I.A. and P.N. conceived of the studies, directed research, analyzed the results and wrote the manuscript. P.N. performed xenograft experiments, isolated and characterized mouse samples and performed and analyzed the biochemical experiments, helped by T.T. and J.S. A.T. directed research, analyzed data, developed computational methods and wrote the manuscript. J.N. isolated and characterized mouse samples, helped to project design and wrote the manuscript. S.B., Z.T. and T.H. helped with the analysis of the genome-wide data. P.A. helped with the design and execution of the biochemical experiments. F.U. created the resource website. P.V.V., M.H., I.R., J.B.S. and J.P. performed mutation analysis of SUZ12, EZH2 and EED. R.L.L. designed and supervised sequence analysis. P.V.V. performed xenograft experiments. P.V.V. and K.D.K. performed aCGH analysis. R.R. analyzed aCGH data. M.S.F. performed the genetic silencing studies of PRC2. E.P., J.R. and J.M.R. provided samples and correlative clinical data from the Eastern Cooperative Oncology Group.

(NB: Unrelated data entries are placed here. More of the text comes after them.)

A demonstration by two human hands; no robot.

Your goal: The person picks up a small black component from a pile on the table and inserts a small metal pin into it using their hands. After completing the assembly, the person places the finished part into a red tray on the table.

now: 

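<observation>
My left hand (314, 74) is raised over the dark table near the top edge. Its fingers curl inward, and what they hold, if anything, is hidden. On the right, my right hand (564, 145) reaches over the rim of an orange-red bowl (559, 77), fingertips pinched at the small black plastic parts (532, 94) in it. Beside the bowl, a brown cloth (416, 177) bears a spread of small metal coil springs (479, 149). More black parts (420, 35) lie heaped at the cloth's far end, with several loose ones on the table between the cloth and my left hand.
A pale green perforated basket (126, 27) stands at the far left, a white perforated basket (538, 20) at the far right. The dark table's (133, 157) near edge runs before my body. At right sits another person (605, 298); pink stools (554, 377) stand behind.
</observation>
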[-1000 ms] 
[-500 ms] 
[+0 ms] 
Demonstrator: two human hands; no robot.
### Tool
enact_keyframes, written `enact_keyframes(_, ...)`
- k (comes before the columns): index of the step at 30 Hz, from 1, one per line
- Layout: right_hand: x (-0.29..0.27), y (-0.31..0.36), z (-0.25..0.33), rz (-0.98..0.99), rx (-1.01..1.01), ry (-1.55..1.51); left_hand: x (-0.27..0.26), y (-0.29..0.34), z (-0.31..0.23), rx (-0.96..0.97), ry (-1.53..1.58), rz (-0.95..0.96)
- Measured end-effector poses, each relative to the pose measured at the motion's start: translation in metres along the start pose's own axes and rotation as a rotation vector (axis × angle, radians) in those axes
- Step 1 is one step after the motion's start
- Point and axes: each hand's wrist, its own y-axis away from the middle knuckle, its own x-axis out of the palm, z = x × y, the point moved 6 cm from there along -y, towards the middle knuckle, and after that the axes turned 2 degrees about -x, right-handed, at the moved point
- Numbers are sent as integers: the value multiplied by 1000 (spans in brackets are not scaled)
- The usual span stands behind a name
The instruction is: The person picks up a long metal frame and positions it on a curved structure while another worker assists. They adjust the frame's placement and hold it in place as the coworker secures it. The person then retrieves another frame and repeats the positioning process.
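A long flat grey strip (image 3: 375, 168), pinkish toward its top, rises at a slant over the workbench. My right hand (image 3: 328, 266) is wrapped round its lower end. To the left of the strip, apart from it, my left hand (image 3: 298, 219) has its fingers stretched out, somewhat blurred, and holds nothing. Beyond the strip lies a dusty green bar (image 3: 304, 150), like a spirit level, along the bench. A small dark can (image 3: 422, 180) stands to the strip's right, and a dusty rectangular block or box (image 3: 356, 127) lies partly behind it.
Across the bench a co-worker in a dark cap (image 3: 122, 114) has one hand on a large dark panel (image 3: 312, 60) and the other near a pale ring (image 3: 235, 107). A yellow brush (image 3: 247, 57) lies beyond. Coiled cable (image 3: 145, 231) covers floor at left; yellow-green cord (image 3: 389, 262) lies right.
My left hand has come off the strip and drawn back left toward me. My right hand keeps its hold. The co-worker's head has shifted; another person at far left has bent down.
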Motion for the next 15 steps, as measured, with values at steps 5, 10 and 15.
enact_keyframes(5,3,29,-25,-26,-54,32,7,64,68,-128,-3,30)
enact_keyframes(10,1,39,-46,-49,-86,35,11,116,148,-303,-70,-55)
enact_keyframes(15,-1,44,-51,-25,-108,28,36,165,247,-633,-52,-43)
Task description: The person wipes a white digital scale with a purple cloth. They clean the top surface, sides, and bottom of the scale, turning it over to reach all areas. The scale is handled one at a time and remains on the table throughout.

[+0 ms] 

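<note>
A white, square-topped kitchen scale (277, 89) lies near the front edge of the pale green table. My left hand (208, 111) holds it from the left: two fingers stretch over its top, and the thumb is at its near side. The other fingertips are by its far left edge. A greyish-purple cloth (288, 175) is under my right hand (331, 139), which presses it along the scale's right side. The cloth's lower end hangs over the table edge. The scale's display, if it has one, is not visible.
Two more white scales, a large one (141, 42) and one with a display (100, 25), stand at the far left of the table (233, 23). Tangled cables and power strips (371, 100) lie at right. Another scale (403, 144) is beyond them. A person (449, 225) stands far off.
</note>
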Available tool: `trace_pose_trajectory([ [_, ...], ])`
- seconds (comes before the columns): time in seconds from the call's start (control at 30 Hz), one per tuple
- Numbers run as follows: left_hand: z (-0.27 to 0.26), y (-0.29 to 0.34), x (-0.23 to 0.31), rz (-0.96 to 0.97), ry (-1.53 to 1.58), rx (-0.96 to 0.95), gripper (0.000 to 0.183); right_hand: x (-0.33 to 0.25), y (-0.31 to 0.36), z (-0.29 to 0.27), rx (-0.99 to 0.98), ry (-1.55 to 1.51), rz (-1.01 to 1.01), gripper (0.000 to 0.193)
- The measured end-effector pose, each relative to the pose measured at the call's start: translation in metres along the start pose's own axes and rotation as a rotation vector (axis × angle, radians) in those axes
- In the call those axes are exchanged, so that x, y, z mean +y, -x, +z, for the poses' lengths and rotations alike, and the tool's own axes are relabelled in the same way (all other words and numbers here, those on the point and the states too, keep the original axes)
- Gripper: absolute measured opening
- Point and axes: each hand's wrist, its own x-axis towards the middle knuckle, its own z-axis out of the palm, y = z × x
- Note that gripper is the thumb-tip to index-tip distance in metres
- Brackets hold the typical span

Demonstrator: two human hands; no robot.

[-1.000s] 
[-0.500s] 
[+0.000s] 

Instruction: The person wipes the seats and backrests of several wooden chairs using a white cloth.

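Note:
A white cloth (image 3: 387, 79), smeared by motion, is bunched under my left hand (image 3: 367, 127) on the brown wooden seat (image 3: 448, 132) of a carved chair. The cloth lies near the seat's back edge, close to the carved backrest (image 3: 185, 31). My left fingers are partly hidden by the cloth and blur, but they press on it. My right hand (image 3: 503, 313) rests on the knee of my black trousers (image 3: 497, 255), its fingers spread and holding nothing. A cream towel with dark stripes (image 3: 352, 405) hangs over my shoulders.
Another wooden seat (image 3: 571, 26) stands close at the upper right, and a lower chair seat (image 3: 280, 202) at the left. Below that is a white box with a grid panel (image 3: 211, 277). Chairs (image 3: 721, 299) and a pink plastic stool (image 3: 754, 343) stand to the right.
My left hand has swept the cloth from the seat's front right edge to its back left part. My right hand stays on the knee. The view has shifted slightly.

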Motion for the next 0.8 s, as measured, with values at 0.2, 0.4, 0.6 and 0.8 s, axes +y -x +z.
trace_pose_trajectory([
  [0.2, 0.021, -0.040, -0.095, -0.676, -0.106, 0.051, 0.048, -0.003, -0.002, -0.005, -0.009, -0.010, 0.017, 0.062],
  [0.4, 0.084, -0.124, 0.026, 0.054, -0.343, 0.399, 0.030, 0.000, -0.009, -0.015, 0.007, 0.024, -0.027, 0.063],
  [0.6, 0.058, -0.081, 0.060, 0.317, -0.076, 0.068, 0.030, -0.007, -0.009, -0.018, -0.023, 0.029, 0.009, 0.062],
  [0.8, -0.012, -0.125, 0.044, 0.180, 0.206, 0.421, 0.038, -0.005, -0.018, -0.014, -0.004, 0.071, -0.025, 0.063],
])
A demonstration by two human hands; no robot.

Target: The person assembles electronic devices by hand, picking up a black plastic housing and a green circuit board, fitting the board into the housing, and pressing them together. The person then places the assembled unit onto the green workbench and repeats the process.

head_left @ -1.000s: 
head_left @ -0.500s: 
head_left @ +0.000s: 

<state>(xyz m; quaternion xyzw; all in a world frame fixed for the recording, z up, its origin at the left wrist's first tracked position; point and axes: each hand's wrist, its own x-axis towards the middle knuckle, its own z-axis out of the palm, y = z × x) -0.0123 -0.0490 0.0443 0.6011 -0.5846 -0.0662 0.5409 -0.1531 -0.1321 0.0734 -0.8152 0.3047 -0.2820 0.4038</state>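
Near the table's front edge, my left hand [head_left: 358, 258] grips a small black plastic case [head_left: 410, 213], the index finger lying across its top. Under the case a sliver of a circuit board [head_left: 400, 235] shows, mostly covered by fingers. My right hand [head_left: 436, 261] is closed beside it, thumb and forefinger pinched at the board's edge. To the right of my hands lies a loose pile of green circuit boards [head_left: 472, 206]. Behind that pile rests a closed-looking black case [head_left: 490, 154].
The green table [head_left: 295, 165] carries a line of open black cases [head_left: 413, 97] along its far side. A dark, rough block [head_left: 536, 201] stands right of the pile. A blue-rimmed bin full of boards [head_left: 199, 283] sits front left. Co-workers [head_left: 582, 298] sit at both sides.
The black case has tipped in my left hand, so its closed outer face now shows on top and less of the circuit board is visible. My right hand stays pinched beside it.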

S.P. and F.P. performed and supervised experiments related to NOTCH activation into primary T-ALL samples and provided crucial materials. A.F. designed the studies, directed research and wrote the manuscript. D.F.-M., V.d.R. and M.D. designed and performed the Drosophila tumor experiments.

Correspondence to Aristotelis Tsirigos or Adolfo Ferrando or Iannis Aifantis.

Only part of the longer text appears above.